Hi @jimhd, It is really good to hear from you and how you are doing. Thank you for sharing. I'm hoping others will be able to share their experience with the Burst DR spinal cord stimulator implant. I did see an article from Jan 2019 about the Burst DR stimulator. Have you seen it?

New Data Reinforce Benefits of Abbott's BurstDR™ Spinal Cord Stimulator


Hi, Jim. I had my first stimulator implanted in 2012. In July of 2018 I had an updated version of my Boston Scientific implanted. I now have all day coverage on a silent level and I can add sensations where and when needed. I am looking forward to a dorsal root implant as I have small fiber neuropathy and complex regional pain syndrome in both feet. I have been told about people who were in wheelchairs able to walk with this implant. I am allergic to most meds. I do use oxycodone when all else fails – all else being stimulator, lidoderm pain patches, lidocaine and prolocaine cream, tens unit. I also have Degenerative Disc Disease and arthritis throughout my spine – top to bottom! Have also been dx with myofascial pain. I wake frequently with pain especially in hips and thighs. I need further investigation into that problem. I have a DO as my PCP and he has healing in his hands in doing OMT. I also have a DO for pain management . He is incredibly talented and knowledgeable about CRPS. I do like my stimulator.
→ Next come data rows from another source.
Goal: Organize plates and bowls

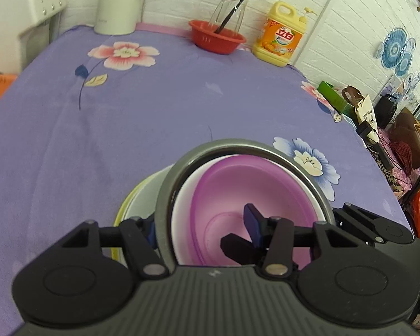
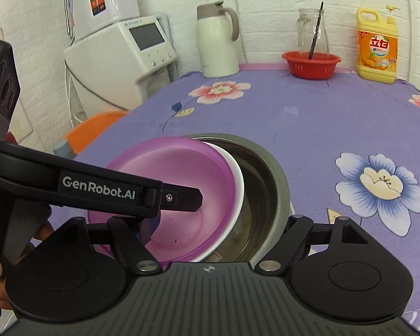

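Observation:
A purple bowl (image 1: pixel 238 193) sits inside a white bowl (image 1: pixel 182 210), and both are nested in a steel bowl (image 1: pixel 165 196). The stack is tilted above the purple flowered tablecloth (image 1: pixel 126 128). My left gripper (image 1: pixel 201 221) is shut on the stack's near wall, one finger inside the purple bowl and one outside the steel. My right gripper (image 2: pixel 219 229) is shut on the stack's other side, across the purple bowl (image 2: pixel 168 168), the white bowl (image 2: pixel 238 184) and the steel bowl (image 2: pixel 266 184). A yellow-green rimmed dish (image 1: pixel 126 210) shows beneath the steel bowl. Whether it is lifted too, I cannot tell.
At the table's far edge stand a white jug (image 2: pixel 215 47), a red basket (image 2: pixel 310 64) holding a glass jar (image 2: pixel 312 30), and a yellow detergent bottle (image 2: pixel 376 47). A white appliance (image 2: pixel 120 53) and an orange chair (image 2: pixel 98 128) are at the left. Bags and clutter (image 1: pixel 378 128) crowd the right edge.

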Available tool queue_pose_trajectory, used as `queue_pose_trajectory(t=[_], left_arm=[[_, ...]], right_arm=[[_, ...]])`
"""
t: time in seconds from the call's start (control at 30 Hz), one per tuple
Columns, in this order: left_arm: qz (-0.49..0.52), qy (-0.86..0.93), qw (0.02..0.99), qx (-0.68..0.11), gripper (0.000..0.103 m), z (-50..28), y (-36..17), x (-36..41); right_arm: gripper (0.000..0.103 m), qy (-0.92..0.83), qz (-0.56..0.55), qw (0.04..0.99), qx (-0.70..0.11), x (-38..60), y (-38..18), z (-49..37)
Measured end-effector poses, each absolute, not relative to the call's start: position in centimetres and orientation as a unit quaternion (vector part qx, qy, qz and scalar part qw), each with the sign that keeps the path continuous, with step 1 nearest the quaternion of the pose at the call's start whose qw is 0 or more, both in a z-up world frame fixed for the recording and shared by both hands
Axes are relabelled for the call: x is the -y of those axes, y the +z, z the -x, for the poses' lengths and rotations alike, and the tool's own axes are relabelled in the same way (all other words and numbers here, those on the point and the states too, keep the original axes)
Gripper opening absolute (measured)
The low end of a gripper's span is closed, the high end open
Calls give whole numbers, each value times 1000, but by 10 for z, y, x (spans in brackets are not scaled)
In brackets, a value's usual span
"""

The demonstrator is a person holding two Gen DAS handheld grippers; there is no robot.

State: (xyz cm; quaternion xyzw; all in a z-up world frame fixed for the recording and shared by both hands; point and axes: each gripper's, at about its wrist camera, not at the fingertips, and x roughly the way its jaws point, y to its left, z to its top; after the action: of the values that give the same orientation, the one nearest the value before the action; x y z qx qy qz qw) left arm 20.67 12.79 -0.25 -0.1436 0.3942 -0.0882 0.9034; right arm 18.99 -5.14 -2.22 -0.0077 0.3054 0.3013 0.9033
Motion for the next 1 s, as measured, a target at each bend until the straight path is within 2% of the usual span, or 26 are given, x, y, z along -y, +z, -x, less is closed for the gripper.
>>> queue_pose_trajectory(t=[0.3,0.4,0.5,0.77,0.93,0.97,1.0], left_arm=[[138,-81,914,-372,50,-199,-9,-135],[135,-72,920,-361,54,-195,-6,-138],[144,-70,922,-352,59,-194,-4,-141],[149,-52,930,-332,61,-192,4,-142],[165,-41,935,-312,70,-192,12,-140],[166,-38,937,-305,76,-190,14,-137],[166,-32,942,-291,78,-188,18,-134]], right_arm=[[103,297,58,901,-311,37,-25,-188],[103,298,75,904,-299,33,-22,-187],[103,274,71,917,-282,39,-19,-188],[103,270,42,923,-269,53,-15,-186],[103,253,-26,930,-265,83,-13,-186],[103,250,-38,932,-261,88,-12,-186],[103,248,-50,933,-255,94,-12,-185]])
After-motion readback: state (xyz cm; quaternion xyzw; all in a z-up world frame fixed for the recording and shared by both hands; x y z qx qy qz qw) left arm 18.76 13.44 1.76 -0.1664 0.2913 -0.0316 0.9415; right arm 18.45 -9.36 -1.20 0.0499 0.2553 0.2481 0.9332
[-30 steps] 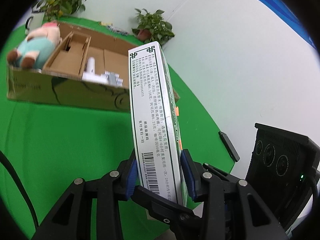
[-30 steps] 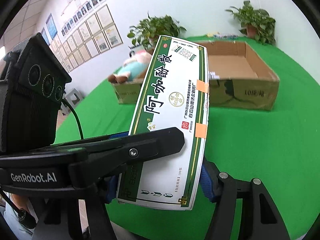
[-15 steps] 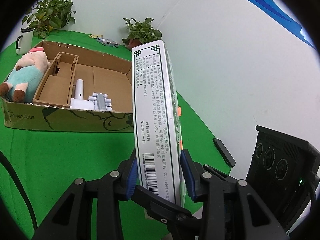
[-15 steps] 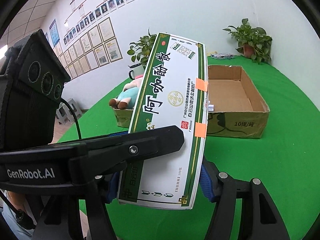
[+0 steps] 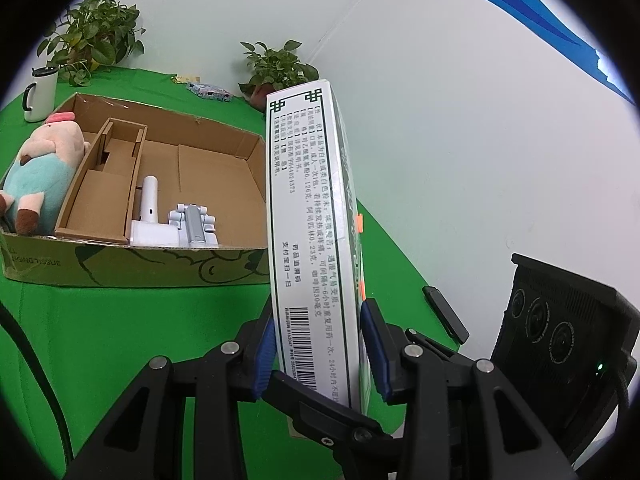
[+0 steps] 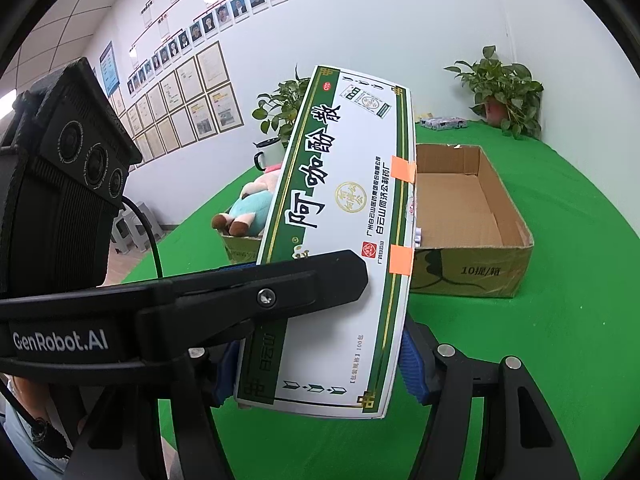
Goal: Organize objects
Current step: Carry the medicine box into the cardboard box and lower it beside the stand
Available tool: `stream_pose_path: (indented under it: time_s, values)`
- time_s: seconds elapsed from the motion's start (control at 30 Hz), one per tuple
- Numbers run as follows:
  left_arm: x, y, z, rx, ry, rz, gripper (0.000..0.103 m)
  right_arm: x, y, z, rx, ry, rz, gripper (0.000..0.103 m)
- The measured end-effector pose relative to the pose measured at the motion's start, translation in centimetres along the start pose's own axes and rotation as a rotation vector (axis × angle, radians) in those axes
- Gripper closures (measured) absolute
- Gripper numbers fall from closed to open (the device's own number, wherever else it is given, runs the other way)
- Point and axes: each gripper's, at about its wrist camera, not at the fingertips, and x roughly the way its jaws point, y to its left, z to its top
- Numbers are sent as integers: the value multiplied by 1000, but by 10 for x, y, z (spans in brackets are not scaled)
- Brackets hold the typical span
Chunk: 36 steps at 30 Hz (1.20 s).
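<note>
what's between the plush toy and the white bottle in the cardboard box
A cardboard divider insert sits between the plush toy and the white bottle, shown in the left wrist view.

The right half of the cardboard box (image 5: 224,184) is bare and open from above. Its left part is taken by the plush toy (image 5: 40,176), a cardboard insert (image 5: 104,184) and white parts (image 5: 172,220). The green cloth (image 5: 120,340) before the box is free.
</note>
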Motion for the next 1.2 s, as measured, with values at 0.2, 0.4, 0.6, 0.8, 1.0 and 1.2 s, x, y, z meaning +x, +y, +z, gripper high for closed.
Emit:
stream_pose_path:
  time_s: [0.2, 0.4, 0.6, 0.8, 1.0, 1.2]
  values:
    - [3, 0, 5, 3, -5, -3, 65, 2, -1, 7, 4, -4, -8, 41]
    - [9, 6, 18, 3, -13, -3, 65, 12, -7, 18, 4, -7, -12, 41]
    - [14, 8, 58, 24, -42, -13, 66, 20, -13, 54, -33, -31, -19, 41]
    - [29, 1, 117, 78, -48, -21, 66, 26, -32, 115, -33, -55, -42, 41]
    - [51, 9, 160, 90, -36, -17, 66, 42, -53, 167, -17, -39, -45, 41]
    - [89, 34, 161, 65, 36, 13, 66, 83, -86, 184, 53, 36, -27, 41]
I am more active now as I am a caregiver for my husband who has dementia and non -Hodgekins Lymphoma. Our ages are 75 and 80 and I believe it is a miracle that I am functioning as I am. My faith in God sustains and uplifts me. He is nurturing me as I nurture my husband. I love being taken care of by my loving, merciful, generous Father.

Hi @jimhd, I'm so pleased to be reading your posts! I've wondered how you were doing. So good to hear from you again.